Politics became a central aspect of life for most white American males. Their partisan loyalty could often provide them with valuable contacts and lucrative jobs such as postmaster or tax collector. They gained friendships and camaraderie, not to mention entertainment, at political meetings and events. They expressed their patriotism and exercised their rights as citizens by participating in the electoral process, and they felt powerful and influential as a result.
Oh, and don't forget manly.
Big surprise here: not everyone in antebellum America internalized the values of middle-class reform, like sobriety, chastity, thrift, and hard work.
Even many of those who claimed to be upstanding citizens, shocked by reports of crime, sex, and sinful activity, implicitly supported a new culture of sensation, scandal, and vice by their fascination with and purchase of printed media that addressed the taboo stories of the day.
Murder mysteries were sparked by the violent deaths of young urban women like prostitute Helen Jewett in 1836 and cigar salesgirl Mary Rogers in1841.
Jewett was hit in the head with an axe three times and her body was half-burned when she was found seven hours after the attack. The press created a nationwide sensation out of the story, and it was re-told many times with several degrees of distortion, in one case as a murder mystery involving an elegant courtesan.
The metropolitan penny press first discovered the popular appeal that such sensational stories possessed, and their persistent front-page coverage in turn brought about a public fascination with scandalous news and inspired the first "detective novels," one of which was written by Edgar Allan Poe.
Although New York Herald editor James Gordon Bennett headed a citizens' Committee of Safety after the public demanded action from the police to solve the murder of Mary Rogers, such editors also profited from reporting on these violent crimes. Bennett became the first editor in the history of American journalism to tour the scene of the crime when he reported on Jewett's dead body, one of many descriptions that took on a quasi-erotic undertone.
In fact, men and boys lined up to view her mutilated and charred corpse. Newspaper reports played on public anxieties about the city and its growing reputation as a hotbed for unrestrained sexual and criminal impulses. But the murder rate in New York remained fairly low. Only 110 people were reported killed during the 1830s, as the city's population hit the quarter-million mark.
Although prostitution is commonly known as "the oldest profession," dating back to antiquity in Greece and Rome, it became highly visible in America during the antebellum period.

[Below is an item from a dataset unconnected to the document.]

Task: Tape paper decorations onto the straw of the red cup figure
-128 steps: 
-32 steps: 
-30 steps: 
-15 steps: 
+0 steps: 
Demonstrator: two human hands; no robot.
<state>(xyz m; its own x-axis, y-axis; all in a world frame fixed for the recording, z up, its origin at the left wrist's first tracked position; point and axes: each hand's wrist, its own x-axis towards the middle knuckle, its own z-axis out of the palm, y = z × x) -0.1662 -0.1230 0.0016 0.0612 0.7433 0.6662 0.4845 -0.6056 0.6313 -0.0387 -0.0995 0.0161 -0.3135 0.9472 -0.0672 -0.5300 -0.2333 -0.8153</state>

Another booster for the expansion of nightlife culture in New York was the invention of the gaslight in the 1820s
The urban world was illuminated, but not too much.
Commercialized forms of entertainment took a turn toward pleasure and catered to a fairly new but quickly growing demographic of urbanites who sought companionship or uh, merriment, at night.
Tales of this new world were printed in books like George G. Foster's New York by Gas-Light and Other Urban Sketches, published in 1850, which took presumably unfamiliar Victorian readers through a scintillating tour of the city and its seediest oyster bars, brothels, and neighborhoods, like the notorious Five Points district.
Before television, radio, motion picture, or widespread urbanization, newspapers and books were the primary sites for depiction and discussion of sex and violence in America.
But popular anxieties over sex were created and compounded by the print media, the sensationalist journalism of the age, new forms of literature, and the rapidly expanding urban world, whose scandals and crimes were disseminated throughout the countryside in the letters, newspapers, magazines, and books conveyed by postal system.